I trudge on along the rocky, wet track meeting people coming away from the bird all the time. I reach the first quarry, which looks perfectly suitable for a Rock Thrush to inhabit but no, my fussy bird has chosen Quarry Number Three, about half a mile further on!


What's wrong with this bit of quarry, Mr. Rock Thrush?

I finally reach Q3 and there's no one left in sight: everyone has been, seen the bird and gone! I round a bend and find three others actively searching for the thrush: it's gone AWOL! I needn't have worried, as the bird is soon relocated up on the crag. It flies a little closer, revealing a flash of orange. I could still do with better views, though, so settle down to see what it does next.
The answer is that it flies over my head and lands fairly close on the bank. It starts to feed and I admire the handsome beast before taking a few record shots.


It's a thrush sitting on a rock: it must be a Rock Thrush!

Slightly better views on the deck.

For the next 90 minutes, I watch this delightful bird as it forages and feeds in its chosen quarry (did I mention it was the furthest from the road?!). It reminds me of the last time I saw one of these mountain dwellers. That particular time, I was in The Picos de Europa mountains where an Iberian Bear and its cub also put in an appearance. No chance of that here today!

The thrush finally comes closer to the gathering band of birdwatchers. Photographers have been putting down mealworms to entice the target closer to their lenses and it now seems to be on the lookout for more tit-bits. It dashes in very close and I manage to fire off a pleasing shot. Other photos are better but they had the benefit of some sunshine on the bird. And a better camera. And a wheelbarrow-full of photographic know-how, of course!

I'm pleased with it anyway!

I amble back towards the car, taking more time to survey my surroundings now the day's target bird is in the bag. It is a beautiful walk that would definitely benefit from some sun!


Birders looking for the Rock Thrush in Q3 as I leave

Footpath to the quarry along the hillside

Attractive fungus by the path

Gorse along the path

Where are the Fieldfares and Redwings when you need them?

It's Wales; it's a sheep; get over it!

A nice view of the valley through the murk.

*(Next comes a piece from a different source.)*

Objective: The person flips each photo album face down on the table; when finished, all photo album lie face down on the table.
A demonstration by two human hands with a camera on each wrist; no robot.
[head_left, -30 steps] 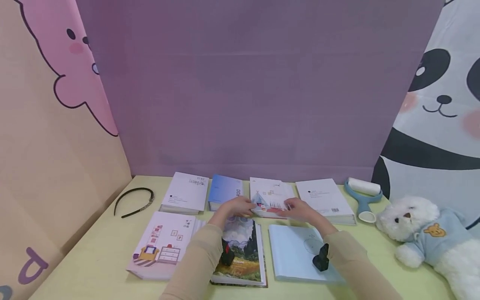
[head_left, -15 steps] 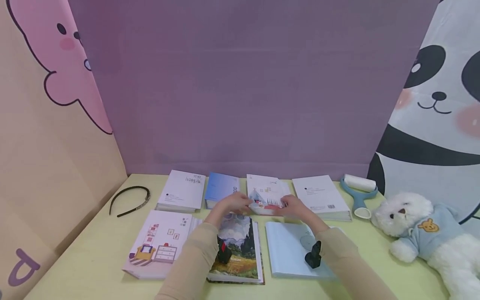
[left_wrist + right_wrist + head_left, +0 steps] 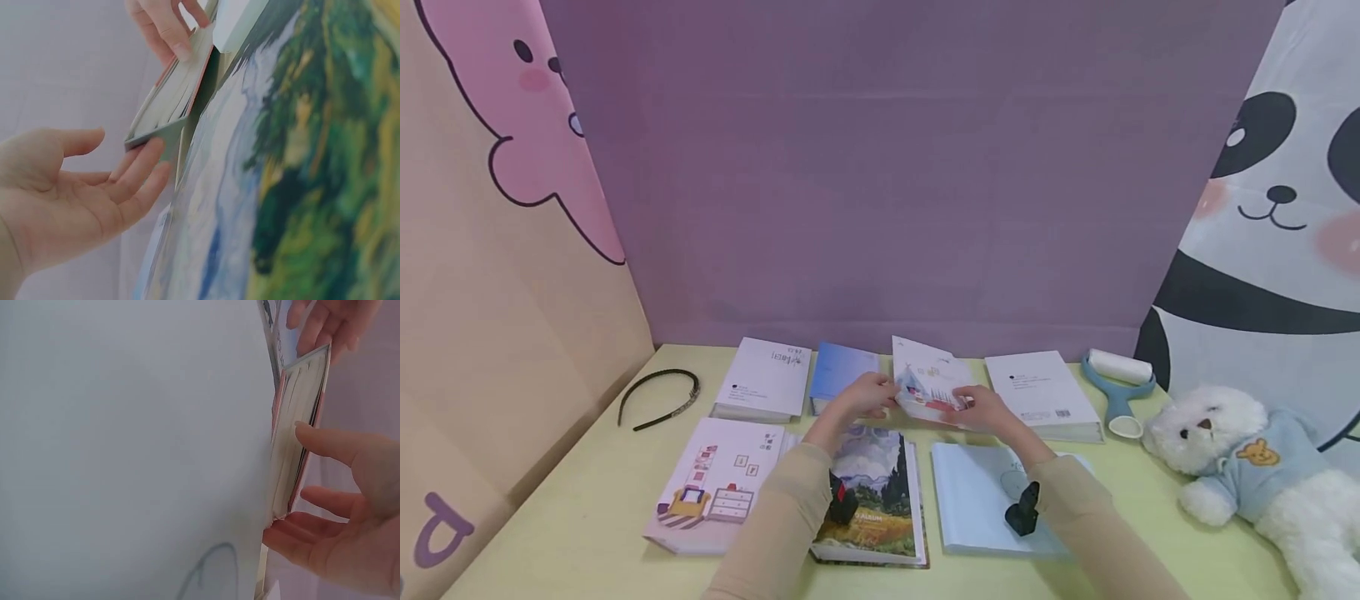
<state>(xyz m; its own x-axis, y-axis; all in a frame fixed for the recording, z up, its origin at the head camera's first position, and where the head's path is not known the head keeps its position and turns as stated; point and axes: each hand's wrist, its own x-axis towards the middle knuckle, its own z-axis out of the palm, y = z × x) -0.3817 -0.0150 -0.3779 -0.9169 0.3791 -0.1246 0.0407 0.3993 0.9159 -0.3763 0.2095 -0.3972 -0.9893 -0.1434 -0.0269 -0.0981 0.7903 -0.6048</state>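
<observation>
A white photo album, with a tent drawn on its cover, is tilted at the back middle of the table. My left hand is at its left side; in the left wrist view, the fingertips of this hand touch the spine edge from below, thumb spread away. My right hand holds the album's right near corner; in the right wrist view, its thumb rests on the page edges and its fingers bend beneath the lower corner. An album with a landscape painting lies below my left hand, a light-blue album below my right forearm.
White albums and a blue album lie along the back. A pink-white album lies front left. A black headband is at far left; a lint roller and white teddy bear are at right.
The photo album's far edge has risen, so it now stands more tilted. Both hands have stayed at its sides, and the left hand has shifted slightly left.
</observation>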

By the time I get back to my car, it is still only a few minutes past midday. What to do now?! The only other bird I have researched is a Rose-coloured Starling in Hereford. I decide to go have a look even though the bird wasn't seen yesterday. Besides, it gets me closer to home, which is handy for later being as I cannot be too late back to Nottingham to pick up Perfect Wife from her Mum's.

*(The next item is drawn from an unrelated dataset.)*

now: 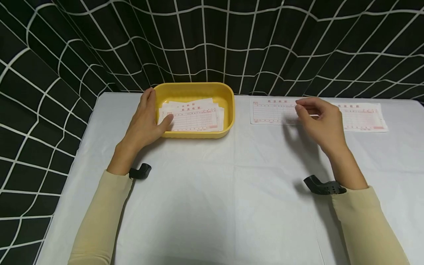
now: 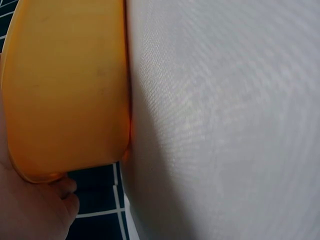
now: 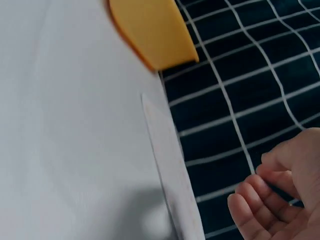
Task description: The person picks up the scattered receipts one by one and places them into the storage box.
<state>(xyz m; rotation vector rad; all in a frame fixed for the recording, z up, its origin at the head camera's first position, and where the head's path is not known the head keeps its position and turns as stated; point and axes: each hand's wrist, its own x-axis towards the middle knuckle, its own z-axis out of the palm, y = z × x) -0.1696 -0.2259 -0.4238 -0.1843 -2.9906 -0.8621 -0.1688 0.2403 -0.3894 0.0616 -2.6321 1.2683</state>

Just 45 minutes later, Jane SatNav has taken me to a district of Hereford called Orcop Hill. It is a very pleasant village and I set about trying to find the juvvy Rosy. I find the correct garden and start to scan through the mobile flock of Eurasian Starlings. There's no sign of Rosy.
The house owner, and finder of the bird, comes out for a chat. He hasn't seen the bird for a while now and tells me it hasn't been hanging around with his 'ordinary' Starling flock. I wander around for a couple of hours and fail to find Rosy or the Hawfinches that have been lurking in gardens for a couple of days.
The fields and hedges in the village host many beautiful Redwings and Fieldfares, House Sparrows, Goldfinches and Chaffinches and a secretive Great Spotted Woodpecker. I enjoy my stroll but give up at 3.00pm.


THE FOOTBALL:
I now start to plan my evening. I have a few choices of football venue, including Hereford United. I don't really want to pay Edgar Street another visit being as I have been there several times, though it is tempting to see how the newly-reformed club is getting on. There are a couple of games in Coventry tonight but I plump for Haughmond, a club that play on the outskirts of Shrewsbury and a new ground tick for me.
My route takes me past Edgar Street, which brings back memories of watching Notts County play there a few hours after admiring a breeding pair of Bee-eaters in a local quarry!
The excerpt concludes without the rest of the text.